Chatting to an old client the other week (just before Saxon’s opening concert for their 35 year anniversary tour – just had to mention) about the ins and outs of selling his business. From the chat it was all about trust – his buyer was willing to acquire all the shares on the basis of a stock transfer form only.
That may be a great position to be in as a seller. Not necessarily that great for a buyer though. The principle of “caveat emptor” applies, so if a buyer doesn’t ask any questions, he won’t get any answers. If he doesn’t seek any protection he won’t get any.

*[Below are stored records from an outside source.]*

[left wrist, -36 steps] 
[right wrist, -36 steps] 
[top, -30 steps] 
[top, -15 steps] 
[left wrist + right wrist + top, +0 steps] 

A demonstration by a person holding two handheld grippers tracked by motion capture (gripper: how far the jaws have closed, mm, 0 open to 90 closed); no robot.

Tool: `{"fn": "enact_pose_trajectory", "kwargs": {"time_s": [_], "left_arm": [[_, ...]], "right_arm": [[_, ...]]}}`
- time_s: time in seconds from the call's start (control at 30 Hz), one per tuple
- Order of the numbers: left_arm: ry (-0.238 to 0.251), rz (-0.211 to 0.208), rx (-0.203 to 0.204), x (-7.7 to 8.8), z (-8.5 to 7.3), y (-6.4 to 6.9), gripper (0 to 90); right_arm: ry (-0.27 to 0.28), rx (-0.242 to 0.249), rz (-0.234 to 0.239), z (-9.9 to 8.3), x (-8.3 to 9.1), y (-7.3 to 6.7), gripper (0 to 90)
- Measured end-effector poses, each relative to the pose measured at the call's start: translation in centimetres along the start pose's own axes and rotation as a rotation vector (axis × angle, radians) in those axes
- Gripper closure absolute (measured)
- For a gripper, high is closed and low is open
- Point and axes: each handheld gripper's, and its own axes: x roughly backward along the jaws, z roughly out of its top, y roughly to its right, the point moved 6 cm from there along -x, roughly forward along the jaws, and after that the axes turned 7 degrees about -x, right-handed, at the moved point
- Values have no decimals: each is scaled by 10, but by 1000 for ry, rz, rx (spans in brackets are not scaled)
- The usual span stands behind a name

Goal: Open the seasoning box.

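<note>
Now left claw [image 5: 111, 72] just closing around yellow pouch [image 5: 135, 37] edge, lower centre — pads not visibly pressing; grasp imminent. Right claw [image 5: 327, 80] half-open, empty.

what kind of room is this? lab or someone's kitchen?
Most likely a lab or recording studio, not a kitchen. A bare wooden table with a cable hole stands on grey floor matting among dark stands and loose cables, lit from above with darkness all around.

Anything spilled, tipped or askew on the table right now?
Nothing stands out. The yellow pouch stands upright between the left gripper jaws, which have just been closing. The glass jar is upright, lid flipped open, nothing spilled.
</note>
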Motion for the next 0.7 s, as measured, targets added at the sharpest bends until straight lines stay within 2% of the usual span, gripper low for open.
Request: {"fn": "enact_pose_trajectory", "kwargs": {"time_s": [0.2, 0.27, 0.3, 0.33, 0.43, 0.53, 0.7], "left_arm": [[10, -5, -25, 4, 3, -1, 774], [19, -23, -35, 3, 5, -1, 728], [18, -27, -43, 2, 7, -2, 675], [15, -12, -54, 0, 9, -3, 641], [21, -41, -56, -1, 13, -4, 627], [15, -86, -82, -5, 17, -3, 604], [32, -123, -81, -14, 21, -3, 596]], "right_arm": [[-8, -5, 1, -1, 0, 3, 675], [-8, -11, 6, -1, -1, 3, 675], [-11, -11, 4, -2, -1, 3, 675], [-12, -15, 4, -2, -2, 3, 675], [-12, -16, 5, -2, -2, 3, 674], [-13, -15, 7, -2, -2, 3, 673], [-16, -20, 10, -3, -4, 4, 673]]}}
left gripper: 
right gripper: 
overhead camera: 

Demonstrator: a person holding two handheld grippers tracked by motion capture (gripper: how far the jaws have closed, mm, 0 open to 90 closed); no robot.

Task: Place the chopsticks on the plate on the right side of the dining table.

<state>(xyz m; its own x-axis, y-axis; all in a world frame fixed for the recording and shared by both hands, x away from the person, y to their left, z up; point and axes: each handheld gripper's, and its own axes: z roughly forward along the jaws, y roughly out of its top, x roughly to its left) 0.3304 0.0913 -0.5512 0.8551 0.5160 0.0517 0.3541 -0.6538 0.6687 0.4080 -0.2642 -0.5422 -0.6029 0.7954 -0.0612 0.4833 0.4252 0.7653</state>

Neither a seller nor a buyer should to be too rough and ready on a sale/purchase transaction (or on anything else for that matter). A well organised business, with good questions raised by a buyer and being answered efficiently by a seller, and with a sensible contract governing the deal, can maximize the price being sought or offered. If a buyer wants to know something, then he should ask the question. If a seller needs to get his house in order then he should do so. Skeletons in the cupboard? Get them in the open to deal with, and early. For both parties: protect yourselves.
I’m all for deals being done on trust and honour, of course. But thought should always be given to asking appropriate questions, and seeking appropriate contractual protection when selling a company or a business. It could be the only time you do it, either as a seller or a buyer, so it makes sense to spend some time to get it right.